Petronius (C. or T. Petronius Arbiter), who is reasonably
identified with the author of this famous satyric and satiric
novel, was a man of pleasure and of good literary taste who
flourished in the times of Claudius (41-54 CE) and Nero (54-68). As
Tacitus describes him, he used to sleep by day, and attend to
official duties or to his amusements by night. At one time he was
governor of the province of Bithynia in Asia Minor and was also a
consul, showing himself a man of vigour when this was required.
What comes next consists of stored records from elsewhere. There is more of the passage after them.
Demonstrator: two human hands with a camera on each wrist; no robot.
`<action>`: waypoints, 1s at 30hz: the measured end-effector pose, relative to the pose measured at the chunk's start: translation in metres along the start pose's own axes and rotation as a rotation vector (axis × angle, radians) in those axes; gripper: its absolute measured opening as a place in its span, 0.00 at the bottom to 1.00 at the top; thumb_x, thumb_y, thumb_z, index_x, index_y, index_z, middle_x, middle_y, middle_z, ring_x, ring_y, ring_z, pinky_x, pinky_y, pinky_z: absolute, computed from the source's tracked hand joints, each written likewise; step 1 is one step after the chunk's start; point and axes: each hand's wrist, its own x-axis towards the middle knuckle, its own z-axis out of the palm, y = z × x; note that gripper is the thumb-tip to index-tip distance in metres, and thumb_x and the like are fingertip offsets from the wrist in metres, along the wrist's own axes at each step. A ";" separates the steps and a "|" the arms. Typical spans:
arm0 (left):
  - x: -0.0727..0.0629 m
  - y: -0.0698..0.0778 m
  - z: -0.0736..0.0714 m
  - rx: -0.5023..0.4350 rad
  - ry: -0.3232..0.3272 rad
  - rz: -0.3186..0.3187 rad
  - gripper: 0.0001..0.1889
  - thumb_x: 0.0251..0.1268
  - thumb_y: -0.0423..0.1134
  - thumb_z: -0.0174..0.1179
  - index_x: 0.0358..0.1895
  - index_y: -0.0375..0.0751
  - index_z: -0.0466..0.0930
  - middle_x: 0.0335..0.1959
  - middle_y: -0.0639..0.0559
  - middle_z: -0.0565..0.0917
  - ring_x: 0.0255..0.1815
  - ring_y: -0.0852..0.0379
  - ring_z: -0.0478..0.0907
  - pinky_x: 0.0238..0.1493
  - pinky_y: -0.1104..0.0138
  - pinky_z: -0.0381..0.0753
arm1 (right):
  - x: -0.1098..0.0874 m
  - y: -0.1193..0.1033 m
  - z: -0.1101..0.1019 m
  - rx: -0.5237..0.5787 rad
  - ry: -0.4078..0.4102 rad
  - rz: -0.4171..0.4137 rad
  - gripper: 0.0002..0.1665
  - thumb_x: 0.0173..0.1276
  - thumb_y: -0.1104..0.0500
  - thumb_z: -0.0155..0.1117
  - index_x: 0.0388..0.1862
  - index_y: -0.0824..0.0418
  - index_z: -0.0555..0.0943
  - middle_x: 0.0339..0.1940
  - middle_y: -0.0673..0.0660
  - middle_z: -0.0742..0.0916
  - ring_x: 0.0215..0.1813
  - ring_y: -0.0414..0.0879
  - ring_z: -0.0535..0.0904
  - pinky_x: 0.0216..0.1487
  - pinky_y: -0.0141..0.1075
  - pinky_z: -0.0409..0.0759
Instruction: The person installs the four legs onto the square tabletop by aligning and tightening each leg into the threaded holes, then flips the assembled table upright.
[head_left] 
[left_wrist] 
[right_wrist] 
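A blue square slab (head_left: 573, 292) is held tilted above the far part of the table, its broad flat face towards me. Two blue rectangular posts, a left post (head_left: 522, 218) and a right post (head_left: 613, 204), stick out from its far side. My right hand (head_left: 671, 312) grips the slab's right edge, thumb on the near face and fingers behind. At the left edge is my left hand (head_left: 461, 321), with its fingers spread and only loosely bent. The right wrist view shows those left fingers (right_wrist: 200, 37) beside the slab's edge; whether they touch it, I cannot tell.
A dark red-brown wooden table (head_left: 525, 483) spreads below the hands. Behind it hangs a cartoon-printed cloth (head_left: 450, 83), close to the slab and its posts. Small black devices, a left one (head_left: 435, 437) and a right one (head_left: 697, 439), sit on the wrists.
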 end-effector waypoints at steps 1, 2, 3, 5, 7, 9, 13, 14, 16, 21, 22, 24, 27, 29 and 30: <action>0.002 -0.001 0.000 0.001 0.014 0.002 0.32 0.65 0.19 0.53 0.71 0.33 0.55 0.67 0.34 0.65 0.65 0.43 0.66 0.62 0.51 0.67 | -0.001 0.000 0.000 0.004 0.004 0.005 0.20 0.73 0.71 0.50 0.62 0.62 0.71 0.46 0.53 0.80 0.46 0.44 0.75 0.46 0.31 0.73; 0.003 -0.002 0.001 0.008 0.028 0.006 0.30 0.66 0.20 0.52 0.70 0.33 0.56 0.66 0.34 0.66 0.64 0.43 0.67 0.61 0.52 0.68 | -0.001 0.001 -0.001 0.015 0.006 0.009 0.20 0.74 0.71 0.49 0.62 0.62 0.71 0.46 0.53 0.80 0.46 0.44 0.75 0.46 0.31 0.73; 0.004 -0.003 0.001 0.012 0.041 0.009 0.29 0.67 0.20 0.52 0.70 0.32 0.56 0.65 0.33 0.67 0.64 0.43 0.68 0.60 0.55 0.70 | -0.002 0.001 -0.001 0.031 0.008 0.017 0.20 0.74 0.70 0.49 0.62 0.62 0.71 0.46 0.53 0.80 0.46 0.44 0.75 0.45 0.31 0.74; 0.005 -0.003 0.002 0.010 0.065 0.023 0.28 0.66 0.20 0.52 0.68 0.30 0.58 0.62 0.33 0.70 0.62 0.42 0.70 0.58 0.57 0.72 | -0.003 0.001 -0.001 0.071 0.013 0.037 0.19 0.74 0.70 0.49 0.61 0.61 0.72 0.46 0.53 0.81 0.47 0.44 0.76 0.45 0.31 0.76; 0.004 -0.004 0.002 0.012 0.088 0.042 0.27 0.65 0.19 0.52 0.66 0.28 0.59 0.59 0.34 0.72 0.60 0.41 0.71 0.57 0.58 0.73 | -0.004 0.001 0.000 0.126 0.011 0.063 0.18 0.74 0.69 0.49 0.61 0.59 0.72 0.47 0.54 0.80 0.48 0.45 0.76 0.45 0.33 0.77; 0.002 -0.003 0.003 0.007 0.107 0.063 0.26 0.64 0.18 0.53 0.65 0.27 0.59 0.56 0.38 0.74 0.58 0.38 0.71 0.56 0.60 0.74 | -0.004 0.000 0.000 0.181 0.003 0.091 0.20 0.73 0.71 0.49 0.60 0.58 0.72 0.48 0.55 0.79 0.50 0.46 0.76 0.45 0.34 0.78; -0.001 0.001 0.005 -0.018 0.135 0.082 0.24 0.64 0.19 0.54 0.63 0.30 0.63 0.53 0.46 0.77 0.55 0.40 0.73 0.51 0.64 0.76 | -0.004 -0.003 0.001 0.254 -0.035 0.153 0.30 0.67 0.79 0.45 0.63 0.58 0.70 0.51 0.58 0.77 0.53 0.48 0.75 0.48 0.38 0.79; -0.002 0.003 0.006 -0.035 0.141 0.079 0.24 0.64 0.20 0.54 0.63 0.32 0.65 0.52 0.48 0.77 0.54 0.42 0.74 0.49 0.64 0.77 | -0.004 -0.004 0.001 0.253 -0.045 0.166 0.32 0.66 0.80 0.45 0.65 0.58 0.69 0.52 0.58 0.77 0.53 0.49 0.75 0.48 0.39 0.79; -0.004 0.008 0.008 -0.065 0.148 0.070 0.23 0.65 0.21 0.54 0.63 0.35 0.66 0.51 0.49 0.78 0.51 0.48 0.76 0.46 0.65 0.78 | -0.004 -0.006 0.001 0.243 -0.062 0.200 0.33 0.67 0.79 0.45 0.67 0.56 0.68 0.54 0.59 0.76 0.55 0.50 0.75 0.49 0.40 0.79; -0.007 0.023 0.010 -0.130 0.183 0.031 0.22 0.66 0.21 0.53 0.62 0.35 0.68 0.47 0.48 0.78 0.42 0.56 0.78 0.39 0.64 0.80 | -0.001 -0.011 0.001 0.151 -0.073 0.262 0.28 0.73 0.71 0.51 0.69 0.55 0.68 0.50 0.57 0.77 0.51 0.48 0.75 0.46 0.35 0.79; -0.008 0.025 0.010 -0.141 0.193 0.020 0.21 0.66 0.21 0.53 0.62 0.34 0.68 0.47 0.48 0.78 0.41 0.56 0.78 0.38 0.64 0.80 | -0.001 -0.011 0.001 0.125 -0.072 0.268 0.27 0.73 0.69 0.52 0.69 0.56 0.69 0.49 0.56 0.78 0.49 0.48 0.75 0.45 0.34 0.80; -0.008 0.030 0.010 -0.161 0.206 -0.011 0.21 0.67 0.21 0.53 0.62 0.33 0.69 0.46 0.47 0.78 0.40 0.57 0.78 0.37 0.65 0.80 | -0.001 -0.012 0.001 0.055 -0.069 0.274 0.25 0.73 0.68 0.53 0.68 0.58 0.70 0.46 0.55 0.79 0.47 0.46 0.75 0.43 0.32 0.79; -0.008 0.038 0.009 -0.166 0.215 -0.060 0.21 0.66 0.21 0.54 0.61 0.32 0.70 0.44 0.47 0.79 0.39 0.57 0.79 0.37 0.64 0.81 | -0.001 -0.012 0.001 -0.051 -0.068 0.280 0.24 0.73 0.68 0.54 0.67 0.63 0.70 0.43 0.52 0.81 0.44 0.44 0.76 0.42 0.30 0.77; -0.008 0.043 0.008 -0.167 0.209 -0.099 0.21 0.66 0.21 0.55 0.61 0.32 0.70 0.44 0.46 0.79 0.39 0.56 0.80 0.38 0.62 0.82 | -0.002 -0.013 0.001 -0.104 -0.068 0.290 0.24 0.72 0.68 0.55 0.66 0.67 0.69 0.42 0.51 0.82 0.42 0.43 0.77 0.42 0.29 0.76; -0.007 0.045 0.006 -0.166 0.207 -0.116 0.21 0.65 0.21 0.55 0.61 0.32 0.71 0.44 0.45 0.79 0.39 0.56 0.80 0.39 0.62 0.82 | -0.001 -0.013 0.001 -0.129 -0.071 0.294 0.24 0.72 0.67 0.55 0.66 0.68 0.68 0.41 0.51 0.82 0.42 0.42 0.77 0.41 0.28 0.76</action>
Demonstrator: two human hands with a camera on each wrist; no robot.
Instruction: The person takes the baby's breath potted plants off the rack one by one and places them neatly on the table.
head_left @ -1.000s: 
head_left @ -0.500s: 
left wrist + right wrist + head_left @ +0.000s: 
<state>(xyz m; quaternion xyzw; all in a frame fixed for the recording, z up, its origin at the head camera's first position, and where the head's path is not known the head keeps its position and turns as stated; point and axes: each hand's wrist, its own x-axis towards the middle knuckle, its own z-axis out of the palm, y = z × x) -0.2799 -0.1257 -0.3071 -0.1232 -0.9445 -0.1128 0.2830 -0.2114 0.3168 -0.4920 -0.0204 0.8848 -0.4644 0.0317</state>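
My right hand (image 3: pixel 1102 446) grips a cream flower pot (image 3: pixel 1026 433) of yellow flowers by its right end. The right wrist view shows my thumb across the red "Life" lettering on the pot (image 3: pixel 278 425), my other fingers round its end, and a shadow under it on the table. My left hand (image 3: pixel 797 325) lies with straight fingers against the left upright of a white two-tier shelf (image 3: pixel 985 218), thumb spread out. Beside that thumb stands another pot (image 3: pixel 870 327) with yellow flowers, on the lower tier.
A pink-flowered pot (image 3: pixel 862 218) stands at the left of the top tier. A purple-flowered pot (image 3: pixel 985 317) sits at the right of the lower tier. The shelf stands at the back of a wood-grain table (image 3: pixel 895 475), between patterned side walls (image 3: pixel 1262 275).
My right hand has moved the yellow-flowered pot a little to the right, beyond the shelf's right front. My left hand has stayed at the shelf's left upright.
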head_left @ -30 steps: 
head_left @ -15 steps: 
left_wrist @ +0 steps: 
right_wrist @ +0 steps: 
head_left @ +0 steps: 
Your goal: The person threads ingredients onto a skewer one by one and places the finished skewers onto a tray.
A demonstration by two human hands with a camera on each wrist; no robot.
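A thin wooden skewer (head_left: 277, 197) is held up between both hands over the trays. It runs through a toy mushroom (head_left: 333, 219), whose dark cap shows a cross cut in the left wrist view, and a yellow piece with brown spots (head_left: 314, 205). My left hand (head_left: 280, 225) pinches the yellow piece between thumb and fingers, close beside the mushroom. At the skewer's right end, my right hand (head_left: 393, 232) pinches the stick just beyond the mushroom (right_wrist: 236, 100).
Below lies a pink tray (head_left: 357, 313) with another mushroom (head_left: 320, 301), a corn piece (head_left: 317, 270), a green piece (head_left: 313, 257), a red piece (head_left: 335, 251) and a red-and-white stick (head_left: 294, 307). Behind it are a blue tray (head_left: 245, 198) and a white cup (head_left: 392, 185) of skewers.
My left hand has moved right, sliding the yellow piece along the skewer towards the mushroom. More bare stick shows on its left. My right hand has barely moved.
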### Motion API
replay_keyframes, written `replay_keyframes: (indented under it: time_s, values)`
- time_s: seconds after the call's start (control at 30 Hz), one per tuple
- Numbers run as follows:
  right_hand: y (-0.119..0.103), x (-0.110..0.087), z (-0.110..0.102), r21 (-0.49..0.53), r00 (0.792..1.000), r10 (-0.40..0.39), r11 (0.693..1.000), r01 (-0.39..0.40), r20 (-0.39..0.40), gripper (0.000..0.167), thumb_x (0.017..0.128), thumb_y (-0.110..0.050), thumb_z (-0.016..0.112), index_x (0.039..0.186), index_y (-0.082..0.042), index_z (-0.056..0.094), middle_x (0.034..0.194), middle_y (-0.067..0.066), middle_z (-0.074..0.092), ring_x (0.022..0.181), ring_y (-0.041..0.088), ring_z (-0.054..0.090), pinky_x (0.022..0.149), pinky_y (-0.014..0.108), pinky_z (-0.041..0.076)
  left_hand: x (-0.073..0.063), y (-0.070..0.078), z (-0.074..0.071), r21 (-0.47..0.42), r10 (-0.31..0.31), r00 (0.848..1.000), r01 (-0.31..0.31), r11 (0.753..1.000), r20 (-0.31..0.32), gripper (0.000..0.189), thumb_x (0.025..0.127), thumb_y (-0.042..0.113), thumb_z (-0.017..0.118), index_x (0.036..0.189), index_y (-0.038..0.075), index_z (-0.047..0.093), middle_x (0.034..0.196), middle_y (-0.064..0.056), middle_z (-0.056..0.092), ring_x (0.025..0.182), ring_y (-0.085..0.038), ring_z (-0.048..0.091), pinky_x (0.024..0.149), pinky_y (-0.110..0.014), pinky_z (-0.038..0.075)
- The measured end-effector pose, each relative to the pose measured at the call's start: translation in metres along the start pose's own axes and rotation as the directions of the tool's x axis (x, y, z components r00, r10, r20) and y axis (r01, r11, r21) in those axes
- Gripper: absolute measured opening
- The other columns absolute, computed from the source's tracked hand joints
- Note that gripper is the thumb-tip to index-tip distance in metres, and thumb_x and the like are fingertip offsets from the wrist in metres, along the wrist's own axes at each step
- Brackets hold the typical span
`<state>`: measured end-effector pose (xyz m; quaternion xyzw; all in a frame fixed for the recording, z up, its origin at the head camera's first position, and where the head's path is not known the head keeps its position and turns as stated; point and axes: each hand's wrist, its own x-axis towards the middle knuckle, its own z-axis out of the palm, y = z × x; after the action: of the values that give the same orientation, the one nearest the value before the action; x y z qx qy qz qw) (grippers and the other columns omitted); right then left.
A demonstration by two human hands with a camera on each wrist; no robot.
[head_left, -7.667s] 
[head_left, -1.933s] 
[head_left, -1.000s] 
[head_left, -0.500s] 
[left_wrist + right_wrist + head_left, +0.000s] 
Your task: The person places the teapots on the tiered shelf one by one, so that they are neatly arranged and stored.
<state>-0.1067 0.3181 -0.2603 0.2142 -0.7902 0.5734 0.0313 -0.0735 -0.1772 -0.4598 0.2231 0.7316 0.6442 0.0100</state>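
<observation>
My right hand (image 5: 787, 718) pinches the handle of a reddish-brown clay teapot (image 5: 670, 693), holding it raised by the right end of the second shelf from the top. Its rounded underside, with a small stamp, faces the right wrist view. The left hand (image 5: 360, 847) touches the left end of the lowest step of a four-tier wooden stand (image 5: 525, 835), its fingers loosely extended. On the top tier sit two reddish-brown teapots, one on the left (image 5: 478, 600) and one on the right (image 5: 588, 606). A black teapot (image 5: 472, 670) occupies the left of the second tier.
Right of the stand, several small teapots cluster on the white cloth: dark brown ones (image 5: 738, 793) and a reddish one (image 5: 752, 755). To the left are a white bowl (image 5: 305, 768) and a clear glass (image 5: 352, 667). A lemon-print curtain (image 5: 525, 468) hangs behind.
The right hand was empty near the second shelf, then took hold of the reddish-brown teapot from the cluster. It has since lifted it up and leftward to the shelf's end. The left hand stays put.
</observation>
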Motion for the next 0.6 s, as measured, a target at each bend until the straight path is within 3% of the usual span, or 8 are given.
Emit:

Later he lapsed into indulgence (or assumed the mask of vice) and
became a close friend of Nero. Accused by jealous Tigellinus of
disloyalty and condemned, with self-opened veins he conversed
lightly with friends, dined, drowsed, sent to Nero a survey of
Nero's sexual deeds, and so died, 66 CE.
The surviving parts of Petronius's romance "Satyricon" mix
philosophy and real life, prose and verse, in a tale of the
disreputable adventures of Encolpius and two companions, Ascyltus
and Giton. In the course of their wanderings they attend a showy
and wildly extravagant dinner given by a rich freedman, Trimalchio,
whose guests talk about themselves and life in general. Other
incidents are a shipwreck and somewhat lurid proceedings in South
Italy. The work is written partly in pure Latin, but sometimes
purposely in a more vulgar style. It parodies and otherwise attacks
bad taste in literature, pedantry and hollow society.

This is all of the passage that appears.